Messa e rassegna dei presepi degli ospiti con diverse abilità dell’Ulss 9

 Allegato: Messa in Cattedrale e inaugurazione presepi degli ospiti ULSS 9

Messa e inaugurazione della rassegna dei presepi realizzati dagli ospiti con diverse abilità dei centri diurni dell’Ulss 9
Cattedrale di Verona, giovedì 19 dicembre 2024
(Gdc 13,2-7.24-25a; Sal 71; Lc 1,5-25)

 

Essi non avevano figli, perché Elisabetta era sterile e tutti e due erano avanti negli anni”. Elisabetta e Zaccaria fanno il paio con Manoach e “sua moglie (che) era sterile e non aveva avuto figli”. Secondo le conoscenze scientifiche del passato la sterilità era tutta colpa della donna che cumulava su di sé una sorta di maledizione divina, oltre a una sorta di stigma sociale che ne aumentava la solitudine e l’amarezza. La madre di Sansone e quella di Giovanni il Battista svelano il dolore della donna che non riesce a diventare tale con la maternità e vive questa condizione con un senso di inadeguatezza e di colpa. Essere donna ed essere madre infatti non sono due cose contrapposte, ma due facce della stessa medaglia. Per questo, la sterilità non è una colpa sul piano fisico, lo diventa invece quando assume i tratti di una società che è priva di futuro. Come ai nostri giorni, quando viene meno l’apertura alla vita che garantisce non solo la sopravvivenza della specie, ma la creatività e la fecondità del nostro tempo. Qui in gioco è la capacità di sporgersi oltre sé stessi e concepirsi non in modo autocentrato, ma aperti a quello che bisogna preparare perché la vita si espanda oltre di noi.

Ed ecco, tu sarai muto e non potrai parlare fino al giorno in cui queste cose avverranno, perché non hia creduto alle mie parole, che si compiranno a loro tempo”. L’angelo che appare a Zaccaria, intento a svolgere il suo servizio sacerdotale nel giorno dello Yom Kippur (il giorno delle espiazioni), chiarisce il senso di questa sterilità culturale e sociale che ci sta rendendo tutti meno generativi. È una questione di fiducia nella promessa e un rinchiudersi nella paura e nell’esitazione di chi non scommette più sulla vita. Siamo diventati più sensibili alla morte che alla vita e rimaniamo sconcertati davanti alla speranza, al punto di sentirci più al sicuro nella desolante certezza delle nostre convinzioni. Per contro, la vicenda di Sansone e quella del Battista ci dicono che Dio esaudisce al di là delle nostre attese. Mentre noi progettiamo secondo il buon senso e dentro il prevedibile. Sta in questo atto di fede che è divenuto così estraneo al nostro mondo segnato dalla paura e dalla mancanza di rischio la strada per ribaltare una situazione priva di prospettiva.

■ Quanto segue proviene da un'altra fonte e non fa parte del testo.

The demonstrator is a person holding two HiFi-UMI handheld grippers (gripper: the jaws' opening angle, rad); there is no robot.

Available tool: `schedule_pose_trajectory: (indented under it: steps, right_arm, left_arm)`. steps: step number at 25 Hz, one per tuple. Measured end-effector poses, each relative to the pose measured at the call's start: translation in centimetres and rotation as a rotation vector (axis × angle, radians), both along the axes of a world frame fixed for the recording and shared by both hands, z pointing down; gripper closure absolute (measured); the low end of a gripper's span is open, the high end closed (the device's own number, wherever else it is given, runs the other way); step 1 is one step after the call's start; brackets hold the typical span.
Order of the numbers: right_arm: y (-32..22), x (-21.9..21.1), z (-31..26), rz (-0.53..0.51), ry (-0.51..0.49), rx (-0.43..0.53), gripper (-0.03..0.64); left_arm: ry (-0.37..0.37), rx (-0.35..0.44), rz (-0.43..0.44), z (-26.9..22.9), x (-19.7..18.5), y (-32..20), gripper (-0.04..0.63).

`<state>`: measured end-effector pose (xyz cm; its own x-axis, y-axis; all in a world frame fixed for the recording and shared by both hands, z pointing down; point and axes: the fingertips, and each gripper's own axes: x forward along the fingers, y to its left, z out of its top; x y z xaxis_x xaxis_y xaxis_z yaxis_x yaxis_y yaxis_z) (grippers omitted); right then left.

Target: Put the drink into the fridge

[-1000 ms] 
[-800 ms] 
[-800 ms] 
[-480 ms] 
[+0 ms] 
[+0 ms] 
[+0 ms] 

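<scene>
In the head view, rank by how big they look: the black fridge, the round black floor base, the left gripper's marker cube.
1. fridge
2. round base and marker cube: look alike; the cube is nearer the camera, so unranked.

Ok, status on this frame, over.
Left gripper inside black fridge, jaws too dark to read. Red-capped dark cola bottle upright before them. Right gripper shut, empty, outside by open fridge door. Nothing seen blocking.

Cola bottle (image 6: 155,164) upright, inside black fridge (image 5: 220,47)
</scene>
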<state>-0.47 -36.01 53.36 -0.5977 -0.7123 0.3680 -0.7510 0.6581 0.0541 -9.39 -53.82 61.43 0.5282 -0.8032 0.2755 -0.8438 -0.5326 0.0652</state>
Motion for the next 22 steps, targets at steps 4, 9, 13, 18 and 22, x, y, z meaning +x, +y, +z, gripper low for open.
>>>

Sia Sansone che Giovanni sono “consacrati” al Signore ed hanno una missione da compiere che prepara la strada al Messia. Si tratta di sottrarsi alla paura e al buon senso, facendo leva su Dio, come Maria che si fida e audace lascia fare a Lui. Soltanto un cuore sorretto dall’amore riesce a colmare la distanza tra legame e desiderio in cui consiste la vita, secondo le parole di R. Guardini: “Vita è fecondità. E tanto più è viva la vita, quanto più grande è la sua forza di dare ciò che ancora non esiste (…) non c’è mai niente di finito, tutto è in divenire sempre nuovo. L’ultimo sigillo della vitalità è la forza d’essere, ad ogni istante, nuova”.